Back in high school, a good friend said after meeting my family, “Your mother is so beautiful. What happened to you?!” I laughed. Good question. Part of Mom’s looks have been their enviable resilience to time which she never took for granted. Korean women remain vigilant against the insistence of gravity on their face, and here I am without the aid of benevolent genes. All the more I really should groom. Mom saw the photos I sent and called me with an opening commentary on my husband. “He looks so good. He looks better every year. But…you! Take care of yourself!” she urged. She meant the face.
I came across a group shot of friends from five years back and was shocked to see how young we looked. One guy is not yet 40 and has since gone gray. But he doesn’t look bad. Somehow his wife doesn’t wear the wrinkles so well. Mom has chased her attractiveness with the diligent day-and-night regimen in a way Dad was free not to have to worry about. My husband is aging like wine. Me? I’m the milk that’s been sitting out.

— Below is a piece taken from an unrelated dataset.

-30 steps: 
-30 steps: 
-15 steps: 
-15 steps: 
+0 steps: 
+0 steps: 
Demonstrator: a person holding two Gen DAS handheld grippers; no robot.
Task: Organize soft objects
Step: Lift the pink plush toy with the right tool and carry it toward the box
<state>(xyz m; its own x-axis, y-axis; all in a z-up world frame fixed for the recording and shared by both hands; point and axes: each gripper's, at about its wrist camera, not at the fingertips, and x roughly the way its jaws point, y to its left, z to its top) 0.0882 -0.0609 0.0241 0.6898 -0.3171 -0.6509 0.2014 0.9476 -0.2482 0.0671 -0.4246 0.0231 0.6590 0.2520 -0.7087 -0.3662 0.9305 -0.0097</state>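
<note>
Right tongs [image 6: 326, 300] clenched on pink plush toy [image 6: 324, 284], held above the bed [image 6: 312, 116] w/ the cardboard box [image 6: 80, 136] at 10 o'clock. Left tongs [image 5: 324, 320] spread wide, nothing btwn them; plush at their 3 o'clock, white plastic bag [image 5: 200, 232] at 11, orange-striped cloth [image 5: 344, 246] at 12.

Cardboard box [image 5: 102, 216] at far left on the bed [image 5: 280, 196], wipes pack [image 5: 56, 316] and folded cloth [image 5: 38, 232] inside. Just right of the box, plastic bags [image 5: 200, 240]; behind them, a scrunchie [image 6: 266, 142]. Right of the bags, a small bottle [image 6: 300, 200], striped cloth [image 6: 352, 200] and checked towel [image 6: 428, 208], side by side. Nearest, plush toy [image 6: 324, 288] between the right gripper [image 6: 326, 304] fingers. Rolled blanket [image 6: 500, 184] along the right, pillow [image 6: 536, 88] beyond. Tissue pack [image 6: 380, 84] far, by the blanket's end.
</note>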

You men. Just how do you turn the card with the salt and pepper hair and crow’s feet? Dignified. They say you look dignified. Ugh. Not only have you escaped angst over a biological clock but you also enjoy a longer visual expiration date. To add insult to injury, all you have to do is shave and get a buzz to regain three young, handsome years. As a statistic, you die before we do. Your eye candy, your wife, loses her sweetness and you’re gone.
Several readers have asked to get together off the blog. I’ve taken a rain check for circumstances that keep me busy and close to home but I’m tempted to reconsider. God knows what I’ll look like in a year.